Prompt:
Write out all of the data again, exactly as it reads.

[Provided data — start]

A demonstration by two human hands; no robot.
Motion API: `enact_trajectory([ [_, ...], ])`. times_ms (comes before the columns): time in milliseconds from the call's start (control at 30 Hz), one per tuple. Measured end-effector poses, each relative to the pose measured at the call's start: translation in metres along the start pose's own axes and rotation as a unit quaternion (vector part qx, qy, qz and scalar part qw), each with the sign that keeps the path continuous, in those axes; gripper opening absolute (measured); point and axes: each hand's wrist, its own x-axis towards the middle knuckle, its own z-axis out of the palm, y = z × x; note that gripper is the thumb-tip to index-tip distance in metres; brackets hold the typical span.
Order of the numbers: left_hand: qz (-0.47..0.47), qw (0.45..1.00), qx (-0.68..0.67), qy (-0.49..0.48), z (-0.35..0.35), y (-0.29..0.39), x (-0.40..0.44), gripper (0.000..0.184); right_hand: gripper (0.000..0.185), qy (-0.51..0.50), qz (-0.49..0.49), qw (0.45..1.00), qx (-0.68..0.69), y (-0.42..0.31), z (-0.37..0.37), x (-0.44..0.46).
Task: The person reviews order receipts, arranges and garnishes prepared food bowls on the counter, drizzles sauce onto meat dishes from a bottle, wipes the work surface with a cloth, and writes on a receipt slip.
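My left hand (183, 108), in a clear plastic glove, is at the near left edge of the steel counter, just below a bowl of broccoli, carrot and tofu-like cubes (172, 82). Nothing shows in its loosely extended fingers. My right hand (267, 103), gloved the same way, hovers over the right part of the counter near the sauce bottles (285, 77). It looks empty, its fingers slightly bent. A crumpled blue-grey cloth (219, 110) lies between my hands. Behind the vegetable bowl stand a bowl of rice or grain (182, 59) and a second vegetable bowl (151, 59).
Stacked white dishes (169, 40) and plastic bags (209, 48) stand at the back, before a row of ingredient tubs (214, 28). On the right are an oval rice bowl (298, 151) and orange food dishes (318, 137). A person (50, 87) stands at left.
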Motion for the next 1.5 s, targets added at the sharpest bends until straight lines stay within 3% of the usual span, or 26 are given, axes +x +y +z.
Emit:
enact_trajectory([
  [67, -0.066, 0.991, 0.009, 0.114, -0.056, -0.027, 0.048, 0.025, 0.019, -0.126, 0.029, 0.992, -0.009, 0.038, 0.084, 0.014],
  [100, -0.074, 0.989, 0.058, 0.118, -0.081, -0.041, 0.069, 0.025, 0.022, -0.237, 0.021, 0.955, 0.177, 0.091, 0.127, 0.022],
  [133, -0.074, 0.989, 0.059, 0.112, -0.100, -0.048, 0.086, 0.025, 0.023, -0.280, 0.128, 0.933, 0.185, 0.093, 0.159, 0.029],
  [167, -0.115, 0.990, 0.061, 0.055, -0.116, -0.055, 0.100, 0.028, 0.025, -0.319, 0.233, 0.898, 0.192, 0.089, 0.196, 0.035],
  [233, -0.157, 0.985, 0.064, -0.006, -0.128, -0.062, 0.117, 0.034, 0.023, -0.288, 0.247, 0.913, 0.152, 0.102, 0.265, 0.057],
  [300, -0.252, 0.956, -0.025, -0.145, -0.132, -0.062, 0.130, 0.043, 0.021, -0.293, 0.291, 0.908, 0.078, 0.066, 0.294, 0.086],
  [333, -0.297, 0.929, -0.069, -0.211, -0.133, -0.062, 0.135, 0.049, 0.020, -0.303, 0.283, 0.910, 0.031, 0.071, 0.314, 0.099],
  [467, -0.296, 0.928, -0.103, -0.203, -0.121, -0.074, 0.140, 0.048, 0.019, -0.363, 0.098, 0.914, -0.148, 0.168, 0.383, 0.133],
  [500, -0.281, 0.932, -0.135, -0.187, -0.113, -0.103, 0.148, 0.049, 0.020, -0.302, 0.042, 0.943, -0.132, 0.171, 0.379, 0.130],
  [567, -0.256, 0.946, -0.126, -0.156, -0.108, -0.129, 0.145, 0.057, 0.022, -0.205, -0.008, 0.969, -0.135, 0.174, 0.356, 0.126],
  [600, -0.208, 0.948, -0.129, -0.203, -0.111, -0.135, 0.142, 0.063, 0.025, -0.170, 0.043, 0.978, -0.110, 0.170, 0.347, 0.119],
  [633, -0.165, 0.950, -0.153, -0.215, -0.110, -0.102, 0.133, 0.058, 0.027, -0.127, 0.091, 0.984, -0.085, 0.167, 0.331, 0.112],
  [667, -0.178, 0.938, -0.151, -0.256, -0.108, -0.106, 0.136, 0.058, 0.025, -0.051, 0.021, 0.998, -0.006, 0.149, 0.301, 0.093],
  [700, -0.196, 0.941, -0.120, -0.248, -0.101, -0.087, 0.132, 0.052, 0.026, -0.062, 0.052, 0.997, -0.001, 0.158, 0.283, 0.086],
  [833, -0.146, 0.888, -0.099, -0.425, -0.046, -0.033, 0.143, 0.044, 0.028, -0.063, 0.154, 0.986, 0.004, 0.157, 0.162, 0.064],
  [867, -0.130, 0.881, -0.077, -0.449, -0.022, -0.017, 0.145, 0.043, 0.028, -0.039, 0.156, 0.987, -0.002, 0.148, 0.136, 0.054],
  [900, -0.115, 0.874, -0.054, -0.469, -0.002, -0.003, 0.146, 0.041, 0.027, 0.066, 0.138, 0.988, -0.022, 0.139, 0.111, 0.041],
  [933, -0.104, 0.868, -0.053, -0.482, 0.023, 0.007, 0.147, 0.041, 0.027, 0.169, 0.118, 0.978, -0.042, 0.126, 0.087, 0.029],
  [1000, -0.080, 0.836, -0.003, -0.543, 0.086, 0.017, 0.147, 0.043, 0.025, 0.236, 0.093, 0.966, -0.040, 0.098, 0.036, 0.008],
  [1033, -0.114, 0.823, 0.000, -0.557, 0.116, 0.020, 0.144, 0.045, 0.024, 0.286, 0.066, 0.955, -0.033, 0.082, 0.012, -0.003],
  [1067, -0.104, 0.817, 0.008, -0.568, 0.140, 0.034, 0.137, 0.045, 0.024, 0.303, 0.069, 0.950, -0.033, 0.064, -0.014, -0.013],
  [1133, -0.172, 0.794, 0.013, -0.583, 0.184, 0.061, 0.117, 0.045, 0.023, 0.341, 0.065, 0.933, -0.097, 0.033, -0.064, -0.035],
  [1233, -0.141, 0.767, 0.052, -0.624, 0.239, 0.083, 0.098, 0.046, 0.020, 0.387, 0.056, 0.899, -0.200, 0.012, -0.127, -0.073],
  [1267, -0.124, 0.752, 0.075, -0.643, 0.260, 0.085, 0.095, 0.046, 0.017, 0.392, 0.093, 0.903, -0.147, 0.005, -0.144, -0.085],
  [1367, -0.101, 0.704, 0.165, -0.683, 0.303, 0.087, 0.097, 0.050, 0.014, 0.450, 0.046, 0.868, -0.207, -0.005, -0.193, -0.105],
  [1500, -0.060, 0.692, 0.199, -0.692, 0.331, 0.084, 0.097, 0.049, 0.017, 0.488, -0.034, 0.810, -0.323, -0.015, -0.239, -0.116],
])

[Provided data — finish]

Task solution:
A demonstration by two human hands; no robot.
Motion API: `enact_trajectory([ [_, ...], ])`. times_ms (comes before the columns): time in milliseconds from the call's start (control at 30 Hz), one per tuple. Measured end-effector poses, each relative to the pose measured at the call's start: translation in metres along the start pose's own axes and rotation as a unit quaternion (vector part qx, qy, qz and scalar part qw), each with the sign that keeps the path continuous, in those axes; gripper opening absolute (measured); point and axes: each hand's wrist, its own x-axis towards the middle knuckle, its own z-axis out of the palm, y = z × x; note that gripper is the thumb-tip to index-tip distance in metres; brackets hold the typical span.
Order of the numbers: left_hand: qz (-0.47..0.47), qw (0.45..1.00), qx (-0.68..0.67), qy (-0.49..0.48), z (-0.35..0.35), y (-0.29..0.39), x (-0.40..0.44), gripper (0.000..0.184); right_hand: gripper (0.000..0.185), qy (-0.51..0.50), qz (-0.49..0.49), qw (0.45..1.00), qx (-0.68..0.69), y (-0.42..0.31), z (-0.37..0.37), x (-0.44..0.46).
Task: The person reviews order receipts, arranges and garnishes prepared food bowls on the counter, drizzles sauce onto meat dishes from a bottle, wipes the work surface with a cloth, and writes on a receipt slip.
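My left hand (183, 108), in a clear plastic glove, is at the near left edge of the steel counter, just below a bowl of broccoli, carrot and tofu-like cubes (172, 82). Nothing shows in its loosely extended fingers. My right hand (267, 103), gloved the same way, hovers over the right part of the counter near the sauce bottles (285, 77). It looks empty, its fingers slightly bent. A crumpled blue-grey cloth (219, 110) lies between my hands. Behind the vegetable bowl stand a bowl of rice or grain (182, 59) and a second vegetable bowl (151, 59).
Stacked white dishes (169, 40) and plastic bags (209, 48) stand at the back, before a row of ingredient tubs (214, 28). On the right are an oval rice bowl (298, 151) and orange food dishes (318, 137). A person (50, 87) stands at left.
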Motion for the next 1.5 s, targets added at the sharpest bends until straight lines stay within 3% of the usual span, or 26 are given, axes +x +y +z.
Emit:
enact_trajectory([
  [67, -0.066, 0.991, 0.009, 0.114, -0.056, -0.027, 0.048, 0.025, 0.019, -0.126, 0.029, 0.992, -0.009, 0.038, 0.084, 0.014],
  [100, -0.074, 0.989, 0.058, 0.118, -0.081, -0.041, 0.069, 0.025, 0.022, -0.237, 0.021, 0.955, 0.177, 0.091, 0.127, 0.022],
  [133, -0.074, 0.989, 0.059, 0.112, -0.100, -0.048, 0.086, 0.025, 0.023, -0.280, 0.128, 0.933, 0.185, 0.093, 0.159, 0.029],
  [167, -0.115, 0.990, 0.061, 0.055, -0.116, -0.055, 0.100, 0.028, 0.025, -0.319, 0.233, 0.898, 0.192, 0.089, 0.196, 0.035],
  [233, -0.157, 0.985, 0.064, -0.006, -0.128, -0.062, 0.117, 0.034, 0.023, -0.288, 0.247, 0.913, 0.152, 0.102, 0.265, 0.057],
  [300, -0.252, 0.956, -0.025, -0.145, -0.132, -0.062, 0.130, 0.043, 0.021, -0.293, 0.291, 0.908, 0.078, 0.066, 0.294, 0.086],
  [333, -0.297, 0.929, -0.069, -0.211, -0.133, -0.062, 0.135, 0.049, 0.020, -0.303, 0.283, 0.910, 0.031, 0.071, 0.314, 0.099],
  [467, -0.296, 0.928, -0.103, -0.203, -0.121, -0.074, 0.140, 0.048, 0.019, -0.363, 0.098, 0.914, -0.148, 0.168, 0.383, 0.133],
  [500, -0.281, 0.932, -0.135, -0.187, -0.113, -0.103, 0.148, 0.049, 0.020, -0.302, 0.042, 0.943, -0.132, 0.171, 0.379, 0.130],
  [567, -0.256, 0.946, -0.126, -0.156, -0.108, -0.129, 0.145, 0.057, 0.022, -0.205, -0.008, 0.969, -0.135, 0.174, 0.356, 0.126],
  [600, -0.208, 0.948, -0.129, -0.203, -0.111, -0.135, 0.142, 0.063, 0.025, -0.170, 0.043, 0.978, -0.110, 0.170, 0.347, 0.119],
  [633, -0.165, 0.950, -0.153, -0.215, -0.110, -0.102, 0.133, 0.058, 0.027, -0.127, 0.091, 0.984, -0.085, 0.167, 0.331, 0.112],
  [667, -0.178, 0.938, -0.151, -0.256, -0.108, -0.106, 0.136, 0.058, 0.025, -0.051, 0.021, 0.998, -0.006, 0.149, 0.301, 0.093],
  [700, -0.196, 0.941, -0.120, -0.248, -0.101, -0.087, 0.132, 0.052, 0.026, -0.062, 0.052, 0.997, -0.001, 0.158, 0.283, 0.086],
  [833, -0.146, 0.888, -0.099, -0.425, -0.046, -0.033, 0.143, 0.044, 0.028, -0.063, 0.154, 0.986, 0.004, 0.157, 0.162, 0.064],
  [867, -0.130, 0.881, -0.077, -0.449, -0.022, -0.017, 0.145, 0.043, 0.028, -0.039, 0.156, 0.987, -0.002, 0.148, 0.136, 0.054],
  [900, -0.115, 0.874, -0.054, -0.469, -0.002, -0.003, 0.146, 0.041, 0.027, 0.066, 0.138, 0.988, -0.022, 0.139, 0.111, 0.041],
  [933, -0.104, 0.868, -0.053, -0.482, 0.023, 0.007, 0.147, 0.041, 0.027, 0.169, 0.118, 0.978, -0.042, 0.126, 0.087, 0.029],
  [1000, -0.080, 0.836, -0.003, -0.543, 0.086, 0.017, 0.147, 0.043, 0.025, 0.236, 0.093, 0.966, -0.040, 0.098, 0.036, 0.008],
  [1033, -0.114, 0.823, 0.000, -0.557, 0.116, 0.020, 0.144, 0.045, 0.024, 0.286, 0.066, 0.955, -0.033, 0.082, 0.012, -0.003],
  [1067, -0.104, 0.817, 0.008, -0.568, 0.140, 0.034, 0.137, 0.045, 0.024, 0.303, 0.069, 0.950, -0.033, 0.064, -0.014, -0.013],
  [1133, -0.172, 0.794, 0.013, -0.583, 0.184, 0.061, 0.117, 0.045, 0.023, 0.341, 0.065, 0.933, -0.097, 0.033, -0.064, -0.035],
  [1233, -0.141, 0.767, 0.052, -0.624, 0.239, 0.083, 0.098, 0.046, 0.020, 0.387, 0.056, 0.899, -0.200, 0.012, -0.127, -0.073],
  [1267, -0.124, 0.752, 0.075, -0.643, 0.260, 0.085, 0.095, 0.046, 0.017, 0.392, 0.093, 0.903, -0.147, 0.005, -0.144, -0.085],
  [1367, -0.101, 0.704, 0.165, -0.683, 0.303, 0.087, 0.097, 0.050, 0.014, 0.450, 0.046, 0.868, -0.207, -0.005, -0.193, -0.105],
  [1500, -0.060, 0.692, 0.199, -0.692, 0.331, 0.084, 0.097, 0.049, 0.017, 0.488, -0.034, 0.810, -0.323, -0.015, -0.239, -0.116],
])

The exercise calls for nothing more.